There are many factors to consider when your child is approaching potty training age, but one theme is evident throughout: The right path to follow is that which is right for your child. This path might be different than the path of a sibling, friend, or neighbor. This path might change slightly throughout the journey. But this path will ultimately lead to successful potty training.
Of course, having a potty-trained toddler is a day every parent longs for, but you can’t rush the process. Watch for the signs in the following list; the first five are absolutely essential:
- Stays dry at least two hours
- Gets bummed by wet or messy diapers
- Likes to please
- Imitates and follows simple instructions
- Walks and runs
- Asks you for diaper changes
- Tries to dress herself
- Likes things in proper places
- Knows potty lingo: wet, dry, pee, poop, BM, messy, dirty, clean, bottom
- Paces or retreats to a favorite place in the room when they need to go to the bathroom
- Seems uncomfortable and bothered when dirty
When you and you’re child are ready, it’s time to go shopping. The American Academy of Pediatrics recommends that you involve your child in the potty selection process. Child-size potties are great for independence. However, do consider where you will place it, how often you will need to clean it and if it makes noise, how often you will hear it. When researching a child-sized adapter seat for your potty, consider one that bolts onto the existing seat and can be lifted for convenience and cleanliness factors. Also don’t forget a stool so little ones can safely climb up on it. Adapter seats do tend to ease the toilet transition later in the process.

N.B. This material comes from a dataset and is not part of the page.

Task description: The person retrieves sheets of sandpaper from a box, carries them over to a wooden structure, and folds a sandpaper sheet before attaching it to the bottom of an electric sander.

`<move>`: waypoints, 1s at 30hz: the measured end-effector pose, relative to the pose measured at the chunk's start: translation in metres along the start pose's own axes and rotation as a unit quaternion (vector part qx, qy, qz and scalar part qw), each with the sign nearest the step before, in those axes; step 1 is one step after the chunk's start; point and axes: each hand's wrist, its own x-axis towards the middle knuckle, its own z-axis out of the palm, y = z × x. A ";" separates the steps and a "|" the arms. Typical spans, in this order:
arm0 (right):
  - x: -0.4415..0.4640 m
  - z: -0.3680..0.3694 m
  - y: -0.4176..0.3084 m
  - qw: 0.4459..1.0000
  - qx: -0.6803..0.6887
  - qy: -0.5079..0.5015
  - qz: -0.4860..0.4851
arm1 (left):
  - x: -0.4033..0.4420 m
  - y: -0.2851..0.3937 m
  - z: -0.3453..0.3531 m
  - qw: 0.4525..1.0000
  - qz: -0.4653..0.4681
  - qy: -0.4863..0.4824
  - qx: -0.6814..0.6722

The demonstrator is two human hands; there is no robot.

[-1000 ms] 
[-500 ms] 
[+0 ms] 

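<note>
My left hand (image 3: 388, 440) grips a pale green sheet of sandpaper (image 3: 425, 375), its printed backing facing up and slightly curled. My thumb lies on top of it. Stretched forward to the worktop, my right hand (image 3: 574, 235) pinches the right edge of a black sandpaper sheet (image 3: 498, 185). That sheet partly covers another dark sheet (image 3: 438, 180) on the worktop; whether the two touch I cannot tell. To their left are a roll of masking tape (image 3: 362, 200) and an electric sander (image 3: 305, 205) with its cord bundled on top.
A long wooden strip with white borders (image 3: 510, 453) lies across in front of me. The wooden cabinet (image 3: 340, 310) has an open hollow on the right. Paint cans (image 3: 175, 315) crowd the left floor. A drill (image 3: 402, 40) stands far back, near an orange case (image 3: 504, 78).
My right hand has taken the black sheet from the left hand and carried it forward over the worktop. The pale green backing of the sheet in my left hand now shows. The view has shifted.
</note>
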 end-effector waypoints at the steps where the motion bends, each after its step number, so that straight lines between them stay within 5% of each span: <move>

There are a few additional tools worth considering as you set out on this journey. Find a good DVD to explain the concept and reinforce the behavior of using the potty. Check your local library for titles first. Turn a favorite doll or stuffed friend into a potty training practice tool. Lastly, keep a kit of wipes, training pants or underwear, and quick clean-up supplies for accidents.
Poll friends and read books and magazines for effective strategies. Remember, it’s been done before.